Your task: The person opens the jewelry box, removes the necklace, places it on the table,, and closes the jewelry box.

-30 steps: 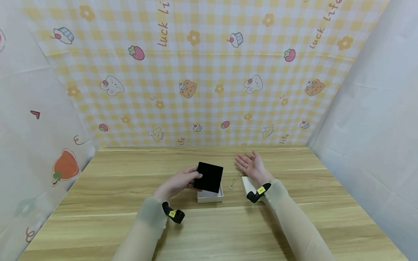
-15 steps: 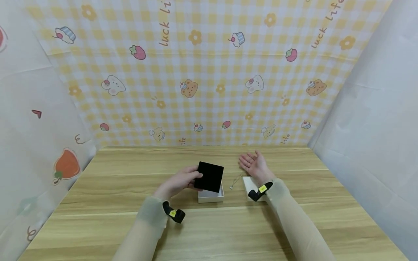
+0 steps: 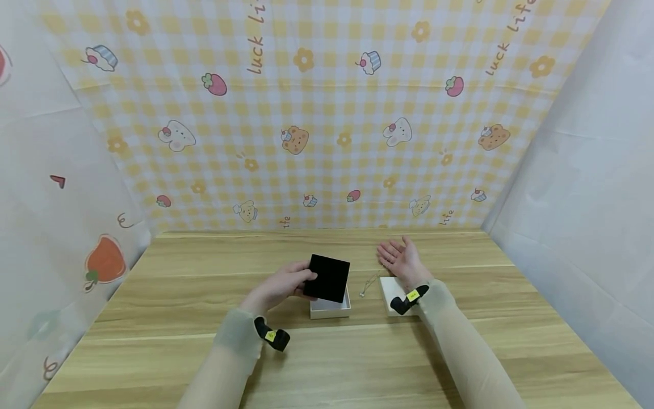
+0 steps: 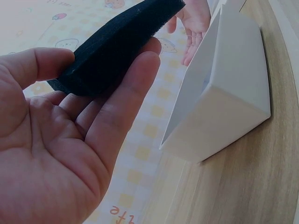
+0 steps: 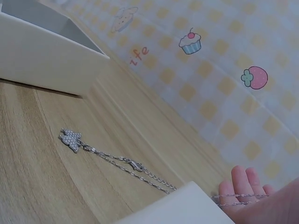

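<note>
Black pad (image 3: 330, 279) is held above/over part of the white box (image 3: 329, 313), clamped btwn thumb & fingers of the L hand (image 3: 277, 286). In head view it's seen as a flat dark sq.; its thickness & fuzzy edge are shown only by L wrist cam. Silver necklace (image 5: 135, 166) is laid on the table (image 3: 327, 363), to the box's R; it's tiny from the head, but stone-set pendant (image 5: 70, 140) & clasp are made out in R wrist view, w/ chain strands seen across fingers of the R hand (image 3: 402, 264). That palm's turned up, fingers extended, thumb apart. White piece (image 3: 389, 289) is partly hidden by the R wrist. Checked cloth (image 3: 327, 113) is hung behind.
</note>
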Available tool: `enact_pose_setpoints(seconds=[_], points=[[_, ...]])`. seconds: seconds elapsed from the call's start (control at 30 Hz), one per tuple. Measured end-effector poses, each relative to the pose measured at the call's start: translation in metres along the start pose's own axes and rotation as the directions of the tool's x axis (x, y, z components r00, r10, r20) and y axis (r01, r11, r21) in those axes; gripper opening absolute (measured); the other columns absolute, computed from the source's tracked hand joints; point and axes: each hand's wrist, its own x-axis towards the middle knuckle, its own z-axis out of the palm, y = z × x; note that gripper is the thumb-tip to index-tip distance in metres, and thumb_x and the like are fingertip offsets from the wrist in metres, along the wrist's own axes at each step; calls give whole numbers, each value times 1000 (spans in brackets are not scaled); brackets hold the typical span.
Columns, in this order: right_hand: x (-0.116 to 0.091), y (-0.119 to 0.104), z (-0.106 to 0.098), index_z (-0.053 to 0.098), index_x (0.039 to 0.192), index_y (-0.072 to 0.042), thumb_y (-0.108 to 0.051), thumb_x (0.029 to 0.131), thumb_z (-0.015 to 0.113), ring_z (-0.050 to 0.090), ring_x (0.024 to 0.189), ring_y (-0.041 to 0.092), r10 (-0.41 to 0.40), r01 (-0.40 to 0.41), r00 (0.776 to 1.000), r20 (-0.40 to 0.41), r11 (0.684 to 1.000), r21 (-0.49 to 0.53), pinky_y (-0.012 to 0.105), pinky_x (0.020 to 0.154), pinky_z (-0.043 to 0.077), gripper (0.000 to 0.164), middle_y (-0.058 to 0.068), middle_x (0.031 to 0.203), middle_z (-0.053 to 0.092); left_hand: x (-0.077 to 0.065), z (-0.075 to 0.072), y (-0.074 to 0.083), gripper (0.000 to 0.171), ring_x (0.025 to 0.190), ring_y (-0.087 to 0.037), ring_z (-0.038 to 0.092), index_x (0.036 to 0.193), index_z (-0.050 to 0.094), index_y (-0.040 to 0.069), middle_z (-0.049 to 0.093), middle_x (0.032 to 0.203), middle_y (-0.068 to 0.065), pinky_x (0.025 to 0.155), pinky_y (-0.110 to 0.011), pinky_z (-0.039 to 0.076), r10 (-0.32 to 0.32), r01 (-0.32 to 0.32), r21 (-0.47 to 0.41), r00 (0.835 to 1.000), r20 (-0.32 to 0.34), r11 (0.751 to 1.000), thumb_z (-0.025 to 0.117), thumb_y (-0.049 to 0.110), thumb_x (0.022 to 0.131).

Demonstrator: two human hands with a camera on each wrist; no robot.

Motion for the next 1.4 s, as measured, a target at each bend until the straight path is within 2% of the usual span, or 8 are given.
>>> enact_pose_setpoints(seconds=[0.5, 0.9, 1.4], points=[[3, -7, -5, 4, 155, -11, -45, 105, 24, 26, 142, 26, -9, 10, 1000, -27, 1000, 17, 39, 115, 22, 64, 13, 158, 19, 0, 1, -1, 39, 92, -27, 66, 130, 49, -9, 65, 108, -18, 80, -41, 56, -1, 1, -2, 1000, -7, 1000, 46, 12, 97], [5, -13, -9, -3, 155, -9, -44, 105, 22, 20, 144, 26, -17, 17, 1000, -9, 999, 34, 37, 116, 20, 67, 13, 160, 10, -1, 0, 0, 41, 93, -27, 65, 131, 47, -9, 64, 110, -19, 81, -42, 56, 11, -11, 12, 1000, 1, 1000, 46, 13, 97], [11, -20, -21, -6, 155, -10, -46, 104, 21, 18, 145, 24, -3, 4, 1000, -11, 999, 54, 36, 116, 20, 68, 11, 161, 8, 0, -1, -2, 42, 94, -28, 66, 134, 46, -9, 64, 110, -18, 81, -41, 56, -23, 23, -4, 1000, -11, 1000, 46, 13, 99]])
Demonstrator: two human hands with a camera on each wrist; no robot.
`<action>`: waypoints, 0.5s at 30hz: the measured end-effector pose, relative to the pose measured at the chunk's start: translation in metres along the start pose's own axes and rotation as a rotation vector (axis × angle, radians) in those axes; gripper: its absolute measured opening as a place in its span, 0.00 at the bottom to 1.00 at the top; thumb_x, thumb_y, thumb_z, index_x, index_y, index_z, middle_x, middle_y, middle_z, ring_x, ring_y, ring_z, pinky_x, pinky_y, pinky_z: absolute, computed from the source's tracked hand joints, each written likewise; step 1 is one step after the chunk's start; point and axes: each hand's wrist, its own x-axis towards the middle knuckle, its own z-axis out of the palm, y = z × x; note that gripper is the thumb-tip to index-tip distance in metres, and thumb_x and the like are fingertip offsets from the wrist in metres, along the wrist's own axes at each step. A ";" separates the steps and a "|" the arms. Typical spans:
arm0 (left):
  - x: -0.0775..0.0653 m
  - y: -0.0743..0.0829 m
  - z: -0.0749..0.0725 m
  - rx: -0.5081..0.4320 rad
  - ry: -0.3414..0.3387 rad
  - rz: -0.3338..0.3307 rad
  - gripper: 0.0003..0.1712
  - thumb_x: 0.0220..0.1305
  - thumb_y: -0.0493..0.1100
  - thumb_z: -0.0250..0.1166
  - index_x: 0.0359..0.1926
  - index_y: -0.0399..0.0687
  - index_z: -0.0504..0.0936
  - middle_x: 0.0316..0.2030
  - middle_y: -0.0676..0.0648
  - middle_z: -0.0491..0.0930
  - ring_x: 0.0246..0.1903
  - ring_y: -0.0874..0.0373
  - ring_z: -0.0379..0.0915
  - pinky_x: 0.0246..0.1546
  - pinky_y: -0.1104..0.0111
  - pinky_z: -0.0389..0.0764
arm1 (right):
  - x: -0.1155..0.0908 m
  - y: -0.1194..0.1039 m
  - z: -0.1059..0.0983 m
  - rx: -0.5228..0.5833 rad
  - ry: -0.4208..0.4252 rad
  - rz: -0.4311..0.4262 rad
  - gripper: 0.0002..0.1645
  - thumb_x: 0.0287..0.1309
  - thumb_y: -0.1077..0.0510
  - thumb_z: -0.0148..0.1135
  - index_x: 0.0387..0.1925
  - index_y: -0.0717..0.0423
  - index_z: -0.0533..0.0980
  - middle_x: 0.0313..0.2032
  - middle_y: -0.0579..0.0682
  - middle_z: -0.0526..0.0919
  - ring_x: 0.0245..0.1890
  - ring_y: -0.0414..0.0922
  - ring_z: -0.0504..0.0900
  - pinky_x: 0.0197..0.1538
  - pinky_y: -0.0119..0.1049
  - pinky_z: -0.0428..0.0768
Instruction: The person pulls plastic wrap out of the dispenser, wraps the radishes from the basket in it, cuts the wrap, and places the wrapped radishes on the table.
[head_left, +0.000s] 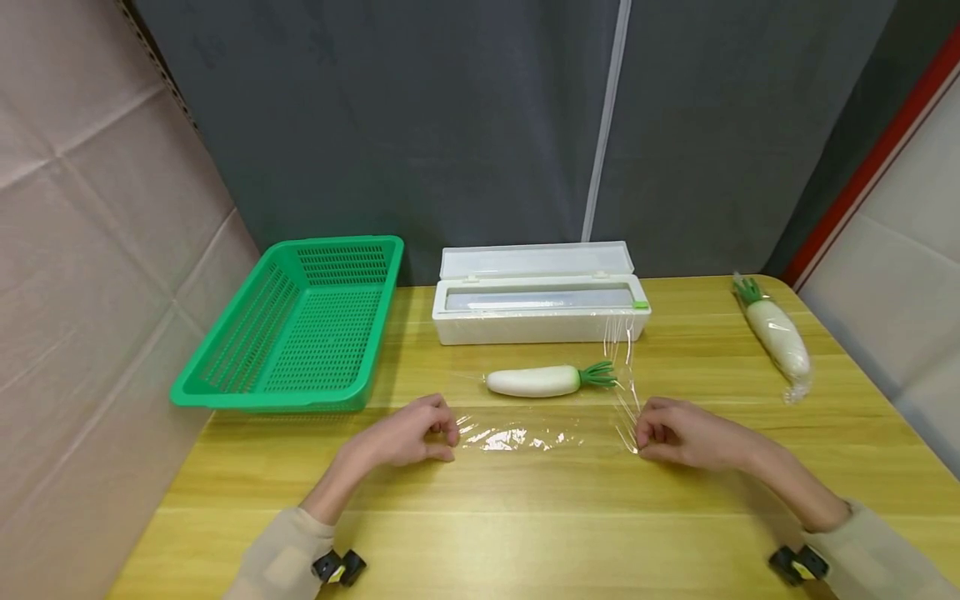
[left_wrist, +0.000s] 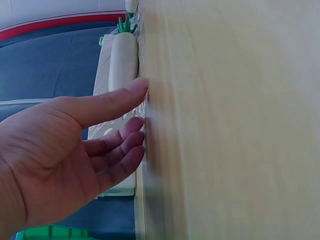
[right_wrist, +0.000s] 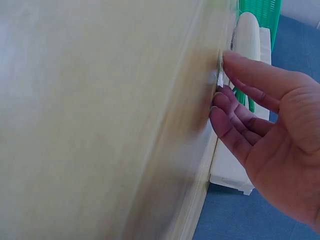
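Note:
A white radish [head_left: 534, 382] with green stalks lies on clear plastic wrap [head_left: 506, 438] drawn out over the table. The wrap runs back to a white wrap dispenser box [head_left: 525, 327] with its lid raised. My left hand [head_left: 420, 431] pinches the wrap's near left corner, low at the tabletop. At the near right corner my right hand [head_left: 686, 435] pinches the wrap, which creases toward its fingers. In the left wrist view, the left thumb [left_wrist: 112, 105] reaches to the film's edge above curled fingers. The right wrist view shows the right thumb [right_wrist: 255, 72] and fingertips at the film.
A green plastic basket [head_left: 360, 398] stands at the left back of the table [head_left: 510, 533]. Another radish [head_left: 780, 337], wrapped in film, lies near the right edge. A dark grey curtain [head_left: 390, 125] hangs behind the table.

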 end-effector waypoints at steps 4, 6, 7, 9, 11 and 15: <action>0.000 -0.002 0.000 0.000 0.018 0.048 0.07 0.64 0.38 0.71 0.31 0.53 0.83 0.36 0.55 0.74 0.39 0.58 0.71 0.42 0.68 0.78 | 0.000 -0.001 -0.001 -0.016 -0.002 0.007 0.10 0.63 0.62 0.69 0.32 0.43 0.78 0.34 0.37 0.74 0.32 0.30 0.71 0.32 0.29 0.76; 0.000 -0.003 0.000 0.011 0.031 0.066 0.07 0.64 0.37 0.70 0.31 0.52 0.83 0.35 0.55 0.74 0.38 0.60 0.70 0.42 0.69 0.78 | 0.000 -0.002 -0.002 -0.026 -0.008 0.026 0.10 0.64 0.61 0.68 0.32 0.42 0.78 0.34 0.36 0.74 0.33 0.30 0.71 0.33 0.29 0.75; 0.000 -0.004 0.000 0.018 0.038 0.070 0.07 0.65 0.37 0.70 0.31 0.52 0.82 0.35 0.56 0.74 0.38 0.61 0.70 0.41 0.69 0.78 | 0.000 -0.003 -0.002 -0.029 -0.010 0.033 0.09 0.65 0.60 0.67 0.32 0.42 0.78 0.34 0.35 0.74 0.33 0.30 0.71 0.33 0.29 0.75; 0.000 -0.004 0.000 0.031 0.054 0.077 0.06 0.66 0.37 0.69 0.32 0.51 0.82 0.35 0.57 0.75 0.37 0.63 0.70 0.41 0.70 0.78 | 0.000 -0.003 -0.003 -0.029 -0.014 0.049 0.09 0.66 0.60 0.66 0.32 0.42 0.77 0.34 0.35 0.74 0.33 0.30 0.70 0.34 0.29 0.74; 0.000 -0.004 -0.002 0.026 0.065 0.077 0.05 0.66 0.37 0.69 0.34 0.50 0.82 0.34 0.58 0.75 0.35 0.64 0.71 0.39 0.70 0.78 | 0.000 -0.003 -0.004 -0.025 -0.007 0.062 0.08 0.67 0.60 0.65 0.33 0.43 0.77 0.33 0.34 0.74 0.33 0.30 0.71 0.33 0.29 0.74; -0.001 -0.002 -0.006 -0.020 0.075 0.070 0.03 0.67 0.37 0.68 0.35 0.47 0.82 0.32 0.58 0.78 0.33 0.65 0.73 0.37 0.71 0.79 | -0.002 -0.004 -0.008 -0.014 0.024 0.077 0.07 0.67 0.61 0.64 0.35 0.45 0.77 0.32 0.34 0.75 0.31 0.30 0.71 0.32 0.29 0.74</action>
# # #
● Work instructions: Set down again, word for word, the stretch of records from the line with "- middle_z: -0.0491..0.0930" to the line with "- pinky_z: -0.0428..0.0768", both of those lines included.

● Result of this exercise:
  - middle_z: -0.0491..0.0930
  - ring_x: 0.0246..0.1903
  - ring_y: -0.0874..0.0373
  - ring_z: -0.0379..0.0915
  - pinky_x: 0.0246..0.1546
  - pinky_y: -0.1104..0.0111
  - pinky_z: -0.0389..0.0764
arm1 (right):
  - x: -0.1155..0.0908 m
  - y: -0.1194..0.1039 m
  - z: -0.1059..0.0983 m
  - rx: -0.5228..0.5833 rad
  - ry: -0.4208..0.4252 rad
  - rz: -0.4311..0.4262 rad
  - gripper: 0.0002..0.1645
  - thumb_x: 0.0287..0.1309
  - thumb_y: -0.1077..0.0510
  - thumb_z: -0.0148..0.1135
  - index_x: 0.0387..0.1925
  - index_y: -0.0717..0.0423
  - index_z: -0.0533..0.0980
  - middle_x: 0.0313..0.2032
  - middle_y: -0.0579..0.0682
  - middle_z: -0.0526..0.0919
  - ring_x: 0.0245..0.1890
  - ring_y: -0.0414..0.0922
  - ring_z: -0.0504..0.0900
  - pinky_x: 0.0197..0.1538
  - pinky_y: -0.0119..0.1049
  - pinky_z: -0.0428..0.0768

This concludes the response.